Predictors of crime include poverty rates, population changes, climate factors, trends in alcohol and other drug use, family structures, historical events such as war or internal social conflicts, and changes in laws and social attitudes. Most observers, even critics of the Clinton era crime policies, acknowledge that crime was impacted and reduced after his election.
President Biden, a U.S. Senator at the time and a proponent of the Clinton criminal justice initiatives, shrank back from those successes under criticism that the programs created an unjust inequality in practice. The term “mass incarceration” began to be part of the critique of new federally funded prisons. Harsh sentences for crack cocaine compared to lesser sentences for powder cocaine offenses that penalized black offenders over white offenders raised accusations of racism.

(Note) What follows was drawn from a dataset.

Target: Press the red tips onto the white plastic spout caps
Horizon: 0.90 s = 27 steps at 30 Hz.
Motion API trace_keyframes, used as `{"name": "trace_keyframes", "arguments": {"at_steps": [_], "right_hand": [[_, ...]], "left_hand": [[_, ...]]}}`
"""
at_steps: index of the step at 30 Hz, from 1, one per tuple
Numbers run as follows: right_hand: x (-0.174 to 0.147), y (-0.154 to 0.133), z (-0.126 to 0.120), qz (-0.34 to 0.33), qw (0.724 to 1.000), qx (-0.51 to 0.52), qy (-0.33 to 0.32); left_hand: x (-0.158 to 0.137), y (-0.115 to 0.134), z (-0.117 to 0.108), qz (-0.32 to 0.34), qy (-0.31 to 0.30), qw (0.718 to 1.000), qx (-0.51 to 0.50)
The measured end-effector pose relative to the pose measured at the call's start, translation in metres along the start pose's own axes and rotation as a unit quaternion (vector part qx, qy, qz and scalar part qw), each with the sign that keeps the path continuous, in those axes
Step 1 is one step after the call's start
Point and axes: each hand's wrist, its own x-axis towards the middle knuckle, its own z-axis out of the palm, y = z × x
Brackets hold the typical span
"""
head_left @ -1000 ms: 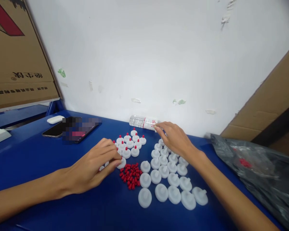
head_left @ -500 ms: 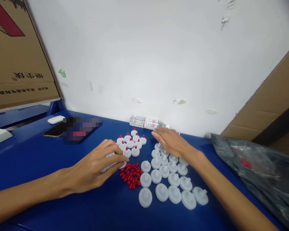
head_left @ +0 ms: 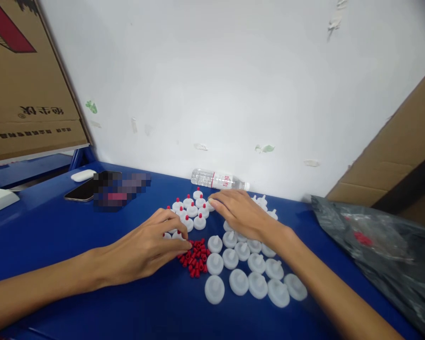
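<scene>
My left hand (head_left: 152,241) is at the left edge of a pile of small red caps (head_left: 197,257). Its thumb and index finger are pinched together; whether a red cap is between them is hidden. My right hand (head_left: 239,210) is stretched out palm down, its fingertips beside a red-tipped white disc (head_left: 210,206). More red-tipped white discs (head_left: 199,222) stand in a group behind my left hand. Under and in front of my right forearm, several translucent white discs (head_left: 238,282) with bare stems lie in rough rows.
A water bottle (head_left: 219,180) lies against the wall. Two phones (head_left: 88,188) and a white case (head_left: 83,175) are at the left. A dark plastic bag (head_left: 368,250) lies at the right, and cardboard boxes (head_left: 31,94) stand at the sides of the blue table (head_left: 145,307).
My right hand has moved left, from over the bare discs to the red-tipped group. My left fingertips have come down slightly to the edge of the red cap pile.
</scene>
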Motion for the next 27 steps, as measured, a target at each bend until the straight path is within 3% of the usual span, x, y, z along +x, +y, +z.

An interesting thing about the Clinton era crime control efforts is that violent crime was already trending downward before the anti-crime campaign. The fear of crime was still high, however, and making crime a political issue attracted the voters’ attention. Another interesting feature is that crime appeared to begin dropping before any of the massive legislation had a chance to move from proposals to passage to implementation. This begs the question of what really caused the social shift towards less violent crime.
Perhaps when the public simply gets fed up with crime that message reaches the ears of both politicians and those predisposed to crime (and for the sake of this article we’ll assume those are two different groups). When the public gets fed up with criminals being hailed as heroes for resisting law enforcement, when the public gets fed up with judges releasing dangerous defendants, when the public gets fed up with politicians coddling leftist ideologies that blame everyone but the criminal for their behavior, then the message goes out.
When offenders know that the police are supported, that prosecutors work for the innocent, and that politicians get votes for being tough on crime, only then will fear be restored to the guilty where it belongs. When politicians stop blaming schools, the police, guns, and society at large, perhaps the accountability they clamor for can return to those who choose to defy decent behavior. It’s time to be fed up with crime.